Stop it, you know I have a habit.


----------



## ....zoe.... (Jul 8, 2009)

well the piccies help quite a lot ! i will try take pics of its bits now and see what you think, are the pics above of robo's or winter whites ? is it the same as winter whites ?


----------



## thedogsmother (Aug 28, 2008)

....zoe.... said:


> well the piccies help quite a lot ! i will try take pics of its bits now and see what you think, are the pics above of robo's or winter whites ? is it the same as winter whites ?


They are robo's, not sure of the differences, I had to get someone else to sex my campbells babys for me and I thought all the girls were boys and visa versa, so its lucky I did.


----------



## ....zoe.... (Jul 8, 2009)

here are 2 pics, one of his/her bits and one of its'self lol 

let me know what you think of the bits, i know that the pics aren't very good but there off my phone.



















i nely lost it in the process of taking pics  never realised how fast they can go !


----------



## ....zoe.... (Jul 8, 2009)

can anyone tell if its male or female ? i know the pic is crap but a lil guess would help. im quite worrid as if its a female then it is very likely to be in early stages of prgnance as its been with another and they were ment to be 2 males


----------



## zany_toon (Jan 30, 2009)

I want a hammie!! That one is so cute!!


----------



## Flissy (Jul 27, 2009)

....zoe.... said:


> can anyone tell if its male or female ? i know the pic is crap but a lil guess would help. im quite worrid as if its a female then it is very likely to be in early stages of prgnance as its been with another and they were ment to be 2 males


I still can't tell if Poppet is a boy or girl for sure


----------



## ....zoe.... (Jul 8, 2009)

well i would really like to know with this one as if it is a male then it will be going into my pet shop on saturday to be rehomed, but if its female then i may have to keep it for 3 weeks to ensure it isnt pregnant. 

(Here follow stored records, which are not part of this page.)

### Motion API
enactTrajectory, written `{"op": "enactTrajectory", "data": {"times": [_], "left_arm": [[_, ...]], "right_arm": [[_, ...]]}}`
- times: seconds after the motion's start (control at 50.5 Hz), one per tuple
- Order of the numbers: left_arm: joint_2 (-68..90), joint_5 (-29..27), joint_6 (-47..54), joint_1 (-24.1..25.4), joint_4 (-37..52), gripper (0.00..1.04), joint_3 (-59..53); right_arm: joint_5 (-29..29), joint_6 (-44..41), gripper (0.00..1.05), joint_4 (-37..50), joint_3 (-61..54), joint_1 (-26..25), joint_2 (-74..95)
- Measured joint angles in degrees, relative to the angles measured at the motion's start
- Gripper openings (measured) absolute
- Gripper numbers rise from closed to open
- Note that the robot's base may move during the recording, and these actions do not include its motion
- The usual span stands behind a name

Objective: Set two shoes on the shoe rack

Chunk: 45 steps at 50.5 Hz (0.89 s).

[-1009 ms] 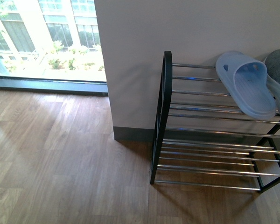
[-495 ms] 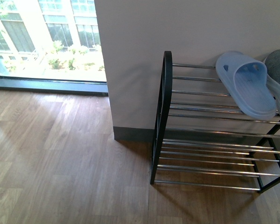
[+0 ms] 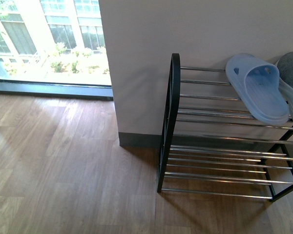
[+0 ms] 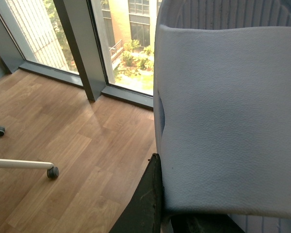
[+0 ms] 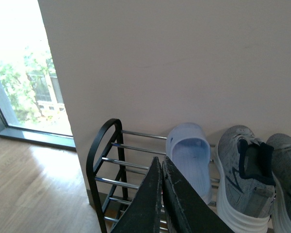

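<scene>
Standing against the white wall (image 3: 151,58) on the wood floor (image 3: 63,170): one black-framed shoe rack (image 3: 172,122) with chrome bars.

Lying on its top tier, counted in the right wrist view: three pieces of footwear side by side.
- One pale blue slipper (image 5: 188,158), nearest the rounded side loop, toe pointing at the wall.
- Two grey sneakers (image 5: 242,174), sitting just beside the slipper and touching one another, white soles down, dark lining showing. The farther one is being cut off by the picture's edge.

In the front view, showing only a grey sliver of one sneaker at the right border, next to the slipper.

Letting in bright daylight to the left of the wall: one floor-length window (image 3: 49,39).

Hovering in front of the rack, off the floor: the right gripper (image 5: 161,167). Pressing its two dark fingers (image 5: 148,204) flat against each other, clamped with nothing between them, tips pointing at the top tier near the slipper.

Hanging well away from the rack, beside another window: the left gripper (image 4: 153,194). Showing just one dark finger along the edge of a pale blue padded surface (image 4: 228,121) that fills most of that view. Not possible to tell whether clenched, released, or grasping.

Resting on the floor there: one white chair leg (image 4: 17,164) and two casters (image 4: 51,171).
</scene>
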Motion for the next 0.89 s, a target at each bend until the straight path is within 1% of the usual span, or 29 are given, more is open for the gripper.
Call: {"op": "enactTrajectory", "data": {"times": [0.158,0.811,0.831,0.89], "left_arm": [[0.0,0.02,0.0,0.0,0.0,0.02,0.0],[0.0,0.02,0.02,0.0,0.0,0.02,0.0],[0.0,0.02,0.0,0.0,0.0,0.02,0.0],[0.0,0.02,0.02,0.0,0.0,0.02,0.0]], "right_arm": [[0.0,0.0,0.02,-3.91,0.0,0.0,-3.93],[0.02,0.0,0.02,-15.43,0.0,0.0,-15.58],[0.02,0.0,0.02,-16.68,0.02,0.0,-16.72],[0.09,0.0,0.02,-24.09,0.02,0.0,-22.36]]}}
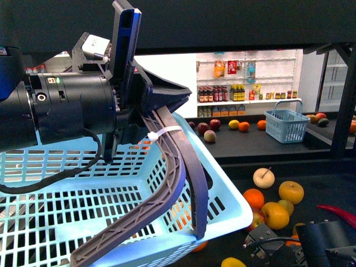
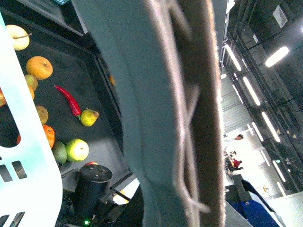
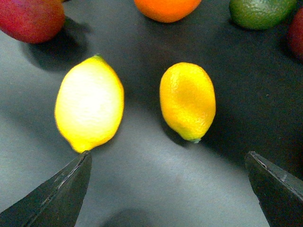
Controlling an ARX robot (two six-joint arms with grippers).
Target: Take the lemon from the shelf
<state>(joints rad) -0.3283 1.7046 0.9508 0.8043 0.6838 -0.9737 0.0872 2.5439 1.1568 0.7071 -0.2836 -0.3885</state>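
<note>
**Stage:** You are looking at the approach. The right arm is not gripping anything yet.

**Right arm:** The right gripper is hanging over a tier of the shelf. Its fingers are spread wide, and only bare tray is showing between the two tips.

**Target:** The lemon is lying on its side on that tray, just beyond one fingertip and untouched. A golden-yellow oval fruit is lying parallel to it, just beside it with a narrow gap between them.

**Finding:** The wide spread is taking in both fruits, and the gripper's midline is sitting nearer the golden one. In my judgement, you are needing a sideways shift toward the paler, brighter fruit before descending. Otherwise you are risking a close on the wrong fruit, or a nudge to both.

**Surroundings:** A red fruit, an orange and a green fruit are lying further off. They appear clear of the closing path.

**Left arm:** In the front view, the left gripper is reaching down at the rim of the blue basket. One finger is appearing inside the wall and one outside. I cannot tell whether they are clamping it. One finger is filling the left wrist view, which is settling nothing.

**Basket placement:** The basket is probably being presented beside the tier so that a picked fruit is travelling only a short way.
</note>
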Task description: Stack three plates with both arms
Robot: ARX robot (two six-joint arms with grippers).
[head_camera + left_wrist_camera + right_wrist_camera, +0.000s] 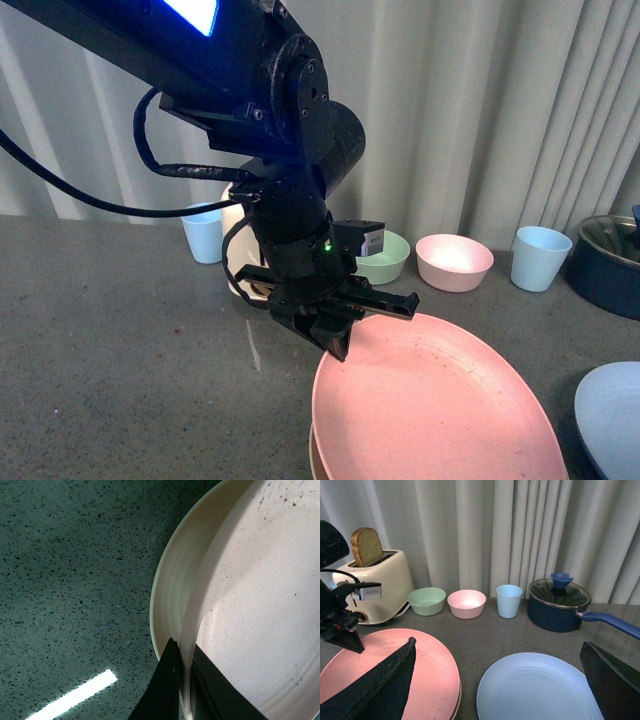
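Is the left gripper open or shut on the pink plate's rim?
Shut: fingers of the left gripper pinch the pink plate rim from both sides.

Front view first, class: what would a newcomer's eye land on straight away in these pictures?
The big black left gripper dominates, its fingers pinching the rim of the pink plate, which lies over the cream plate. The light blue plate lies alone beside them, before the open right gripper.

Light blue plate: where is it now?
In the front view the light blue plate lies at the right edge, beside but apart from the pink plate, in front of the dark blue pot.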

i would love to keep him/her anyway but i just dont have the room to keep another hammie. if it is pregnant then im willing to give her a quite secure home until the babies are grown and ready for new homes and then i shall find her a new good home also. (depending on wether its a girl and pregnant)


----------



## Cat_Crazy (Jul 15, 2009)

thedogsmother said:


> Stop it, you know I have a habit.


A habit noooooooooooo

You don't own any rodents remember !


----------



## zany_toon (Jan 30, 2009)

Cat_Crazy said:


> A habit noooooooooooo
> 
> You don't own any rodents remember !


Her 12 step programme is finally working, now she has admitted we will have flying rages as she takes it all back :001_tt2:


----------



## srhdufe (Feb 11, 2009)

another ham?? tut tut 

I think its a little girl. Tho i could be wrong as the pic is blurry.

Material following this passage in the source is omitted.